12 June 2012
The Rt Hon David Blunkett MP has secured a Commons Debate to highlight the difficulties faced by the 100,000 college students missing out on a free lunch – unlike their counterparts in school.
Students in English colleges aged 16 to 18 years old from disadvantaged backgrounds struggle to afford lunch due to an ‘unfair’ funding rule.
The Association of Colleges, its member colleges, students and MPs from across the country are calling on the Government to extend free meals to all 16 to 18-year-olds from a disadvantaged background.
Currently 16 to 18-year-old from a disadvantaged background studying in a maintained school sixth form, free school, University Technical College or an academy, is provided with a free school meal; if the same student chooses to study at a college they lose that entitlement.
The former Education Secretary and South Yorkshire MP (Sheffield Brightside and Hillsborough) will speak in support of the AoC national No Free Lunch? campaign, which aims to put an end to this unfair and discriminatory practice.
The debate will take place on Wednesday 13 June 2012 between 9:30am – 11:00am and will be attended by a Government Minister and Shadow Minister.
David Blunkett said: “This flagrant disparity means that students in my constituency at Sheffield College and Longley Park Sixth Form College, and across the country, are missing meals because of the educational path they have taken.
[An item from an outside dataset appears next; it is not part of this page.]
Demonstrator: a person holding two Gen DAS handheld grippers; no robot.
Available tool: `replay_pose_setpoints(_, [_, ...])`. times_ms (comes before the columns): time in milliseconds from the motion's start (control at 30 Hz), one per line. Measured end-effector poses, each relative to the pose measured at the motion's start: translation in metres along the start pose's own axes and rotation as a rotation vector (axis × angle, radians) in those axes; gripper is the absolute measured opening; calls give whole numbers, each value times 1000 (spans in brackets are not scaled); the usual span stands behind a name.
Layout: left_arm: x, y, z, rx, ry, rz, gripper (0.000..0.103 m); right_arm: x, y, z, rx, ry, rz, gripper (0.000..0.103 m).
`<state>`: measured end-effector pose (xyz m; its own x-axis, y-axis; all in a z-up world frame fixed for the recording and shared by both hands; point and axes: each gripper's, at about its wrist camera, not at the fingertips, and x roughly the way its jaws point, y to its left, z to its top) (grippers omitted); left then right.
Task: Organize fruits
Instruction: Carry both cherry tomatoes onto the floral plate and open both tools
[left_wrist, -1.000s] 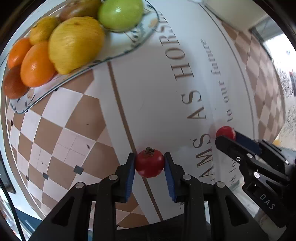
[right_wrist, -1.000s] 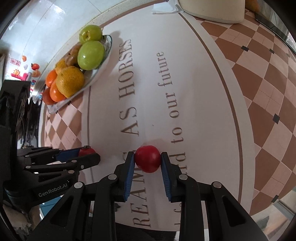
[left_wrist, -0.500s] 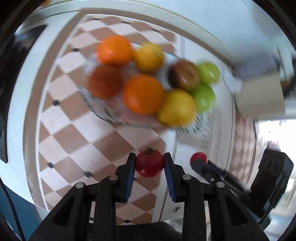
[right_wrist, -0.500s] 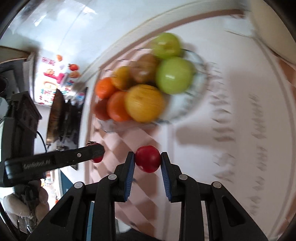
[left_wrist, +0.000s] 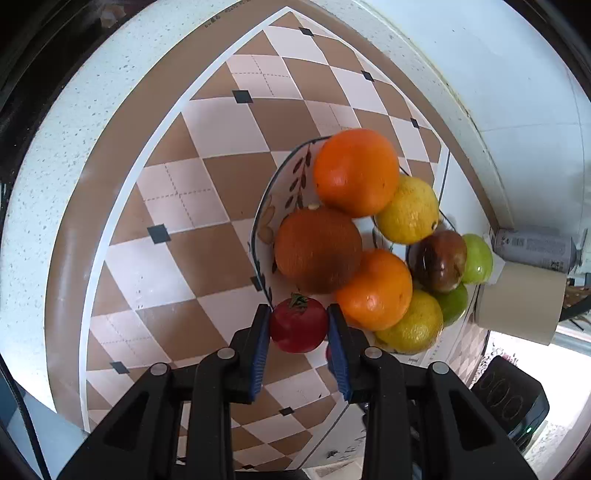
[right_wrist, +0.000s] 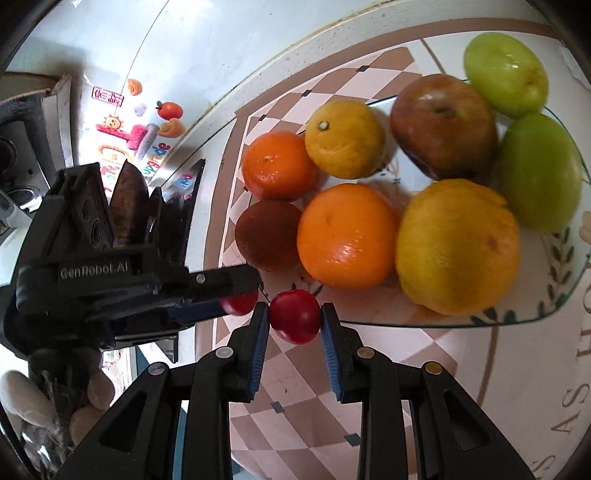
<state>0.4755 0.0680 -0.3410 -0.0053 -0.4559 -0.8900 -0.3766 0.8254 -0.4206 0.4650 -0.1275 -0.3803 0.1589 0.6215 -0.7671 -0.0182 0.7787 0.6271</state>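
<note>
My left gripper (left_wrist: 299, 326) is shut on a small red tomato with a green stem (left_wrist: 298, 325), held at the near rim of the glass fruit plate (left_wrist: 264, 221). My right gripper (right_wrist: 294, 320) is shut on a smooth red fruit (right_wrist: 294, 320), just in front of the plate's edge (right_wrist: 517, 317). The left gripper (right_wrist: 207, 291) with its tomato (right_wrist: 240, 302) shows close beside it on the left. The plate holds oranges (left_wrist: 356, 171), lemons (right_wrist: 458, 245), green apples (right_wrist: 541, 171), a brown-red apple (right_wrist: 443, 125) and a dark brown fruit (left_wrist: 317, 249).
The plate sits on a brown-and-white checked tablecloth (left_wrist: 207, 206) near the table's pale edge (left_wrist: 55, 147). A beige container (left_wrist: 521, 301) and a grey can (left_wrist: 535, 245) stand beyond the plate. A wall with stickers (right_wrist: 140, 136) lies left of the table.
Both grippers have carried their red fruits from the lettered part of the cloth to the plate's near edge and now sit close together. Both stayed shut.
</note>
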Motion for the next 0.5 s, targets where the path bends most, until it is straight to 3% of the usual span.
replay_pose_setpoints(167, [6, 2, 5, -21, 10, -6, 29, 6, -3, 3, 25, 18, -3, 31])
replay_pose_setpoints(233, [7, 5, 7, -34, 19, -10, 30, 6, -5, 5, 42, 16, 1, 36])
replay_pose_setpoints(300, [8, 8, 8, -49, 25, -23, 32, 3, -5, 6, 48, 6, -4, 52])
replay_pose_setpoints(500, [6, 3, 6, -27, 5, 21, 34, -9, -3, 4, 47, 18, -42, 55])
There are three times as many students eligible for free lunches who are studying in college rather than school sixth forms. This means the majority of eligible teenagers are missing out.
“For these hardworking students to be denied access to free meals because they have chosen further education that will benefit both them and the country is inherently unfair. It is not only a bar to social mobility but also an inequality and unfairness that could mean teenagers going hungry.
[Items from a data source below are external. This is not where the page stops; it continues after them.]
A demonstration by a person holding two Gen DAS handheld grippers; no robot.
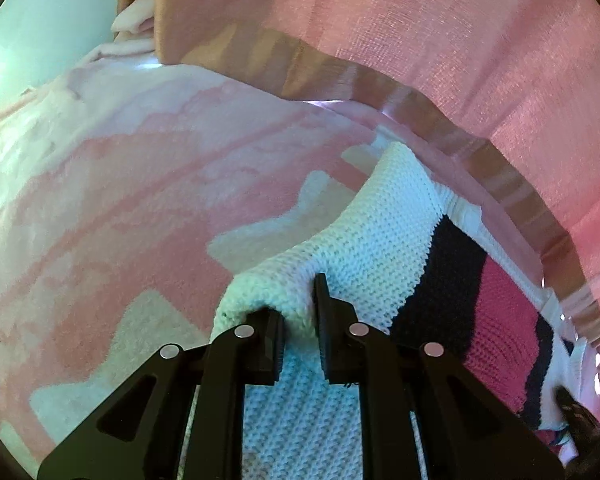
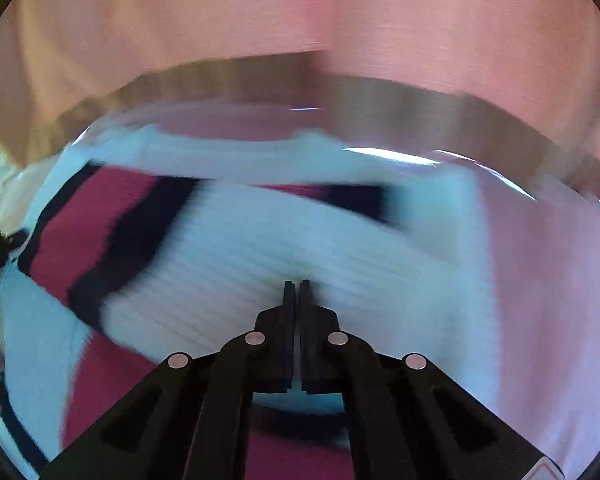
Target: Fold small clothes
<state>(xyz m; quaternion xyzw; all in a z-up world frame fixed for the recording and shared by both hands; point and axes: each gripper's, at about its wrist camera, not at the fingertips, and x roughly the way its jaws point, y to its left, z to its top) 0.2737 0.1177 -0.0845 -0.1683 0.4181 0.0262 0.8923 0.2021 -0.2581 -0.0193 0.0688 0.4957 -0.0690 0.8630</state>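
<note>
Jaws of left gripper (image 1: 300, 312) pinch knit sweater (image 1: 384, 240), angled downward.

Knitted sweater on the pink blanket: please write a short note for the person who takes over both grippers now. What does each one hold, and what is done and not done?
Left gripper: shut on a raised fold of the white part of the knitted sweater.
Right gripper: jaws shut together above the white knit; nothing visible between them, though that view is blurred.
The sweater, white with dark and pink-red stripes, lies on the pink blanket, close to the pink curtain.
Done: one edge is pinched up by the left gripper.
Left: the sweater is still spread and rumpled; no finished fold shows.
</note>
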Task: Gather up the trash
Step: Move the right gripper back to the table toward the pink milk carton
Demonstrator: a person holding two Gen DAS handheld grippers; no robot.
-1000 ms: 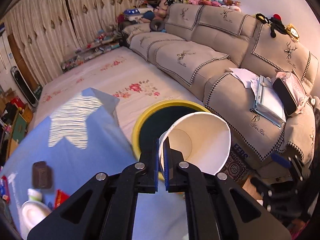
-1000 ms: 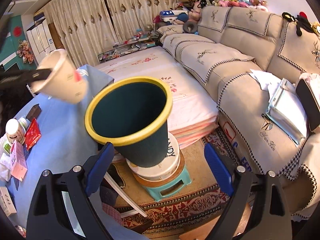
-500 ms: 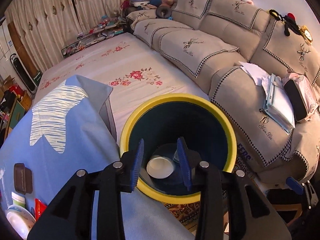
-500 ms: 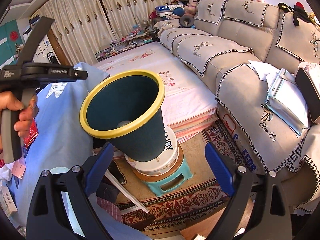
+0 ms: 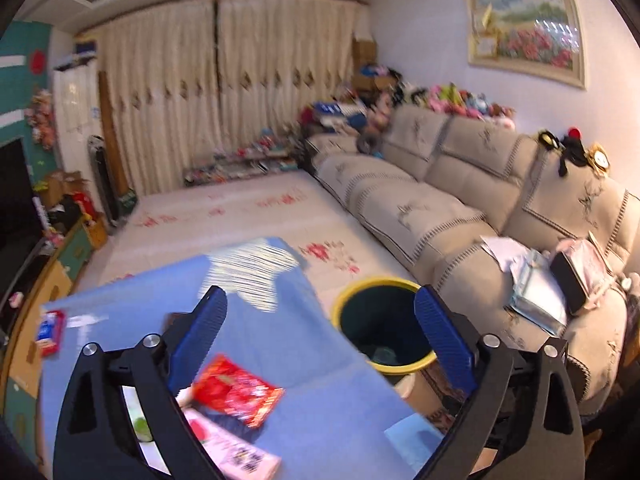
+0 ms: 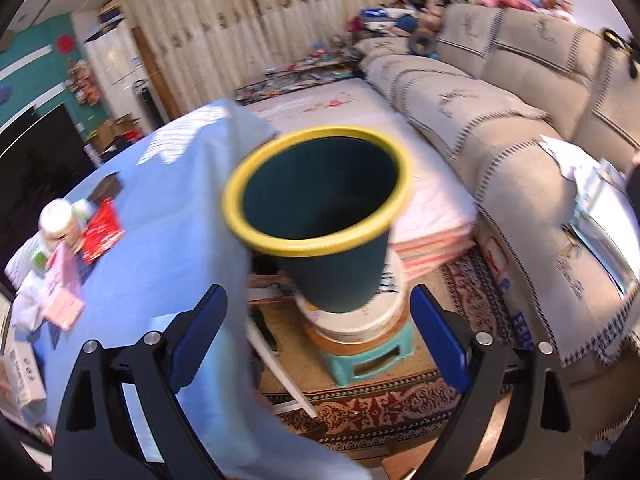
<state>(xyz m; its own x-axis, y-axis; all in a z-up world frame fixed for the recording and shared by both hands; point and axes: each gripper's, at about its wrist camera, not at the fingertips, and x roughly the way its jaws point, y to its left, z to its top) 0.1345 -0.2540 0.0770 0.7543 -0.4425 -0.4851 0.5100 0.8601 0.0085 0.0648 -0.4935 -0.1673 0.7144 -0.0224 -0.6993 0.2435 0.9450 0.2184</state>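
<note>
The dark green bin (image 5: pixel 384 340) with a yellow rim (image 6: pixel 320 192) stands on a white tub beside the blue-clothed table (image 5: pixel 280 328). Something pale lies at its bottom. My left gripper (image 5: pixel 320 340) hangs above the table edge, its jaws opening wide with nothing between them. A red snack wrapper (image 5: pixel 236 390) and a pink packet (image 5: pixel 236 448) lie on the cloth just under its left finger (image 5: pixel 200 336). My right gripper (image 6: pixel 318 336) stands open and empty in front of the bin, above the table's corner. The red wrapper (image 6: pixel 102 230) shows at the left there.
A beige sofa (image 5: pixel 460 208) with papers and a bag runs along the right. A floral mattress (image 5: pixel 248 216) lies behind the table. The white tub (image 6: pixel 360 316) rests on a teal stool (image 6: pixel 368 360) over a patterned rug. A white bottle (image 6: pixel 58 220) and boxes crowd the table's left side.
The left gripper let the white paper cup drop into the bin, opened wide, then rose and pulled back over the table. The right gripper shifted a little; the view is blurred.
</note>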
“This is a massive hidden attack on young people who have already suffered the removal of the Education Maintenance Allowance and, if successful in applying to university, the trebling of fees. I hope the debate will draw much needed attention to this issue and result in a commitment from the Government to address this unfair anomaly.”
AoC estimates that removing this inequality and extending the provision of free lunches to eligible college students will cost the Government £38 million.
Martin Doel, AoC Chief Executive, said: “Colleges educate almost twice as many students in this age group than schools.
“We’re calling on supporters to sign the petition on the Number 10 website - http://epetitions.direct.gov.uk/petitions/31069 - calling for an end to this inequality.
“Our campaign comes at a time when family budgets are under increasing pressure. The Education Maintenance Allowance has been withdrawn and food costs continue to rise along with transport costs.
“For a modest amount, in the context of the Department’s overall budget, students from some of the most vulnerable areas of society could depend on at least one decent meal a day. Therefore, I am pleased to be working in partnership with David Blunkett, fellow MPs, college principals and students across England to help to fight this inequality.”
The campaign has the support of the University and College Union and the National Union of Students.
Toni Pearce, NUS Vice President (Further Education), said: “There can be no justification for the basic inequity which says that you can’t get free schools meals if you study at a college from the age of 16 to 18, but can if you study at a school sixth form. Eligibility for free meals should clearly be based on need – not on where you choose to study. We strongly support the AoC's campaign, and call on the Government to listen and act to redress this long-standing and quite flagrant disparity in support.”